# SW Florida relocation!



## Salty_South

I work as a charter captain (not my own boat) here in SC. Now that the season is over and it will be getting cold soon, its time to move!!

I'm thinking of either Cape Coral, Fort Myers, Estero, Sanibel, Naples.... Something like that.

Anyone have any opinions of these places? I'll be willing to spend about $1000/month rent. Where should I go??

Thanks guys!


----------



## Swamp

Sanibel? LOL! Who knows, you might hit the "cheap rent" lotto but I doubt it, lots o' $$$. Naples not much better, but a little better. I'd stick with Cape Coral, Ft Myers, Estero. I'd add Leigh High Acres as a good/most likely bet. You could get lucky on pine island as well. Now if you are just looking for an efficiency w/o boat storage, the rules change. Best of luck.

Swamp


----------



## Salty_South

I was thinking the same thing after I posted that! Worth a shot though. Cape Coral has been looking most promising, with some canal homes to store the gheenoe.


----------



## anytide

[quote 

Anyone have any opinions of these places?  I'll be willing to spend about $1000/month rent. Where should I go??

Thanks guys![/quote]
my house    -you'll like it down there all beautiful areas , the further south the better in my opinion,,  good luck   -anytide


----------



## Taterides

Estero-Close to any shopping or needs you may have. Also close to some great fishing. Just my opinion. Lots of cheap rentals available.


----------



## eric_f

look in matlacha , im in a 3 bd 2 bth for under 900 on a canal.


----------



## Salty_South

Wow, that sounds awesome! Let me know if you see anything like that.


----------



## eric_f

Youll have to go to EVERY realty office in matlacha to find what you want. But there deffinetly out there. That's how i found mine.


----------



## JRyanL

I live in Cape Coral and figured I'd chime in. In the Cape you can find alot of canal front homes for around a $1000. It's also the most accessable location to restaurants, grocery stores, etc (meaning nonfishing related essentials). And I agree with the other posters comment about Matlacha, it would be a great seasonal place to rent for someone who just wants to get away relax and fish nonstop. What he didn't mention though is it's kinda out of the way, which is good and bad.
As far as the other places you mentioned, I don't really think you'd find anything in your price range for $1000 in Naples or Sanibel that would be desirable.
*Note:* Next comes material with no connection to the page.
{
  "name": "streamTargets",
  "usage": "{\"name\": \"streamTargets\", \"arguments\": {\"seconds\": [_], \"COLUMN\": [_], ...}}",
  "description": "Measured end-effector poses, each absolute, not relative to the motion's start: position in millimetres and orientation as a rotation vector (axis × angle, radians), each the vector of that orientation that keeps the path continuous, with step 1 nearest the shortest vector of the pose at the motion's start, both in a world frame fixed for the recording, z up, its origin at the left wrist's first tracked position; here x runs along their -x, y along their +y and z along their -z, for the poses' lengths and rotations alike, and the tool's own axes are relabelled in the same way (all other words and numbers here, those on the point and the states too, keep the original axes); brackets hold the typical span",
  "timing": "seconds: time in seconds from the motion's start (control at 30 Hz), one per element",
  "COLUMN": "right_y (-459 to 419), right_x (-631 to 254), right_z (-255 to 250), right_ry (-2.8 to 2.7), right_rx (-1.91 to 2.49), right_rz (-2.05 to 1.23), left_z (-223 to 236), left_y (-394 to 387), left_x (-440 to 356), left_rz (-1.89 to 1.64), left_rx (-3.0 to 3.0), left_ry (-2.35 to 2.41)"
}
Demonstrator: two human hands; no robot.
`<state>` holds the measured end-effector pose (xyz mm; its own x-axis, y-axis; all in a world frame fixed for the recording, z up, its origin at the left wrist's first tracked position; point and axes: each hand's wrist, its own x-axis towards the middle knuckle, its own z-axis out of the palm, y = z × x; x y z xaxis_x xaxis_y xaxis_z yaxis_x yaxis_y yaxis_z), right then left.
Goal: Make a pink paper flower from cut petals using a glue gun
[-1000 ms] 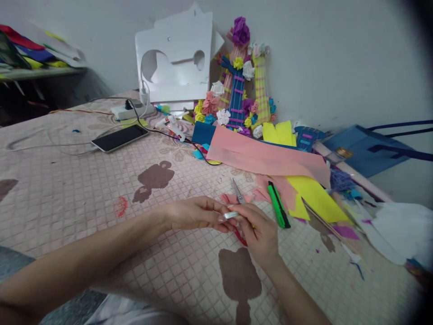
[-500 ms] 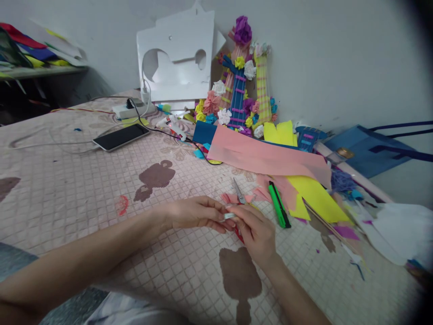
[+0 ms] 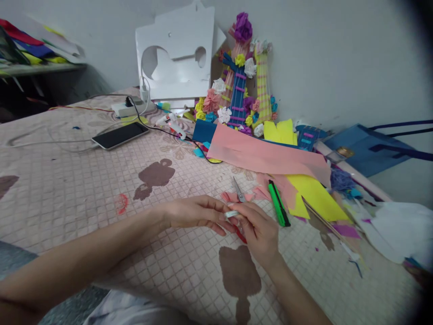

I'd check Fort Myers Beach too, kinda has the same small Old Florida waterfront feel as Matlacha but with a beach obviously. Ft Myers I am not fond of, now that the Cape is developed more, I try not to cross the bridge over to Ft Myers unless necessary. Estero is a pretty big area, some nice and some not. Honestly not a big fan of that area either. Hope I helped and good luck.


----------



## JRyanL

Here's one in Matlacha for $900
http://www.pine-island-florida.com/For_Rent/page_2294409.html


----------



## Weedy

Are you looking for a "house" or would go to a trailer? Saint James City (South end of Pine Island) has lots of them down there for seasonal, price will very and it is kinda out of the way for anything other than fishing and peace and quiet! When looking in the cape, make sure the canal has "River Access". There are alot and I mean alot of house on canals that are freshwater and can't get you to the river. Hope it helps.

Weedy


----------



## rjacobia

If you need any more help when you get down here let me know.


----------



## Salty_South

Thanks guys! I'm headed down tomorrow to check some places out!! I'll let everyone know what happens.


----------



## Salty_South

JRSWFL, That was a killer pad there in Matlacha! I tried my best to make that deal work but that company changed their mind at the last minute.. Anyhow, I think I have something lined up on pine Island, in St.James City. I will keep everyone posted to see if this works. I can't wait to get a SNOOK LIGHT!!!!


----------



## Weedy

> I can't wait to get a SNOOK LIGHT!!!!


Me too after you tell me where you moved too!!! [smiley=1-thumbsup2.gif]


----------



## fenton

hi guys im new here looking forward to fishing around here


----------



## anytide

welcome to the forum ... where are you located ?? you've come to the best site around.. keep us posted with picts, and fishing reports...
-anytide


----------



## Salty_South

Now that I moved here to Pine Island, I have realized how challenging redfishing is here!! If I wasn't stuck in the grass, or spooking reds with the shadow of the fly line, ..... I was doing something else spooky. I have a lot to learn, and I look forward to doing so!


----------



## rjacobia

What do you have for a ride...


----------



## Salty_South

This here White Classic


----------